Every morning, dozens of Beijing residents make their way to the east gate of Tuanjiehu park, a sprawling oasis of trees and ponds located in the heart of the Chinese capital.
For several hours every morning, the streets of the Tuanjiehu neighbourhood are clogged with vegetable vendors, fruit sellers and farmers from the villages of nearby Hebei province.
Beijing residents, mostly the elderly and stay-at-home mothers, make their way to Tuanjiehu on bicycles from across eastern Beijing, and begin a daily ritual of inspecting produce and haggling with vendors as they exchange greetings with familiar faces.

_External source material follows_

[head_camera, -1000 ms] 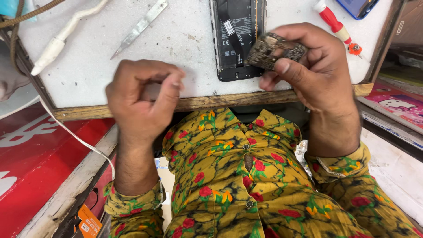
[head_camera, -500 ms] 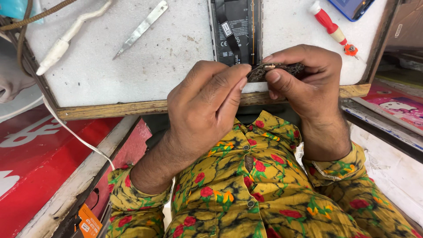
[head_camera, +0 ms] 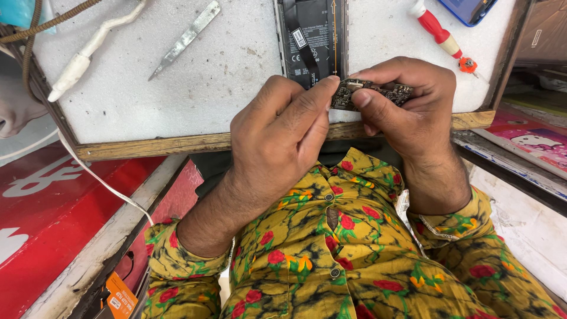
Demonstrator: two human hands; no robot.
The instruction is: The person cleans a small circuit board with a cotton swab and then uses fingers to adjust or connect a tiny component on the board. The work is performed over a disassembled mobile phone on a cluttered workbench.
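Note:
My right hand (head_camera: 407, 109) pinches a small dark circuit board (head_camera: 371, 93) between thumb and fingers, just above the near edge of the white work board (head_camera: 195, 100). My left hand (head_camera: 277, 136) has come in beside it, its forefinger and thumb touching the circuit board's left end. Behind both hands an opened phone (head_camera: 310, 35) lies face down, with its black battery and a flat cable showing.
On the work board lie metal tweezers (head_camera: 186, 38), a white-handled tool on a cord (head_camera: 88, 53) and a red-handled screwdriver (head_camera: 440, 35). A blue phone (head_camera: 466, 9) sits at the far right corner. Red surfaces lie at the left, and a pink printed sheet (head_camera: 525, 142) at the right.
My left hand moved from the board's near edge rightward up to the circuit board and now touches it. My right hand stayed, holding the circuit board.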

In the two decades since China first opened its doors to 26 per cent Foreign Direct Investment (FDI) in the retail sector, neighbourhood markets such as this one in the Chinese capital have continued to coexist with big Chinese retail chains that have emerged in the past fifteen years, favoured by many Chinese as a source of fresher, and cheaper, produce.
While the experience of China has been cited by many as an argument for opening India’s sector, there are, however, at least two key differences in the organisation of China’s retail and in its opening process that are markedly different from the Indian context.

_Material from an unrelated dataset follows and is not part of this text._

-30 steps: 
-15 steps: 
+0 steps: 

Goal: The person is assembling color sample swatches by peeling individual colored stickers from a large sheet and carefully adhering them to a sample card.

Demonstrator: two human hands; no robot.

For one, unorganised retail — the sector that stands to be affected the most — has a much larger presence in India. Shi Yongheng, an economics professor from Tsinghua University who has studied the role of FDI in China’s retail sector, told The Hindu in an interview earlier this year that he believed that farmers and small retailers had, on the whole, benefited from the allowing of FDI which had improved logistics and procurement in the supply chain, even if many had indeed moved out of their jobs to cities as the sector underwent a reorganisation.
Mr. Shi and most Chinese economists welcomed the reorganisation in the sector, seeing it as employing too many people and too inefficient.

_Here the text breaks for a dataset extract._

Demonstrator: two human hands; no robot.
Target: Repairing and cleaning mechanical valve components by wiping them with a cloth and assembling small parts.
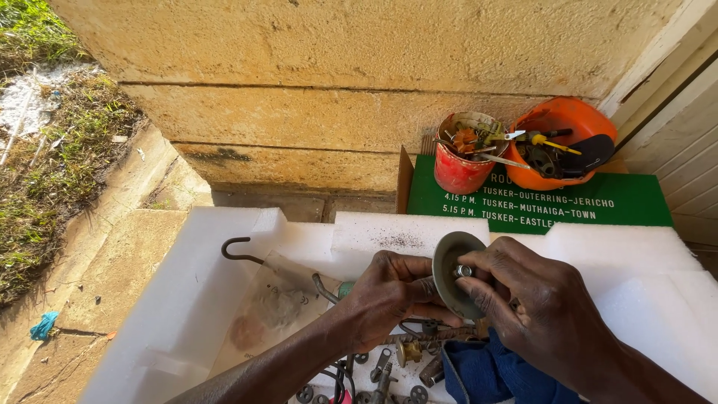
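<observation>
Hands over foam tray: left hand (389, 292) curled gripping metal disc (452, 274); right hand (535, 303) fingertips pinching its centre nut (464, 271).

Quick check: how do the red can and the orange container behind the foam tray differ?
The red can is a narrow, upright cylinder with a worn, paint-stained rim; the orange container is wider, rounder and tilted toward the camera. The red can stands left of the orange container. The red can holds rusty odds and ends, the orange container a yellow-handled tool and dark parts. Both sit on the green board and hold tools.
</observation>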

“The job losses have not been felt because of the pace of urbanisation and the growth of cities” which absorbed the lost jobs, Mr. Shi said, saying the process was part of China’s larger plan to accelerate urbanisation. Last year, China’s urban population exceeded its rural population for the first time.
The second crucial difference is that China gradually opened the sector, giving local chains enough time and protection to learn to compete with foreign entrants. China first allowed 26 per cent FDI in 1992, and expanded this to 51 per cent — what India has allowed — only 12 years later.
The government in China also set up what Mr. Shi describes as “invisible barriers” to limit foreign entry. Foreign firms were first only allowed to open in three cities, and given land in locations where local retail firms did not have a presence.
Mr. Shi said the entry of Walmart and Carrefour had helped make China’s retail sector more efficient, modernising the sector and increasing investment in supply chains. In China, the “foreign invasion” that many feared would harm the local sector and dominate the market did not materialise.
Today, China’s biggest retail chains are all Chinese, such as the Bailian group. Walmart, which has more than 350 stores in China, only has a 5.5 per cent market share, according to the China Market Research Group. The sector is diversified enough to ensure prices are kept low, Mr. Shi said.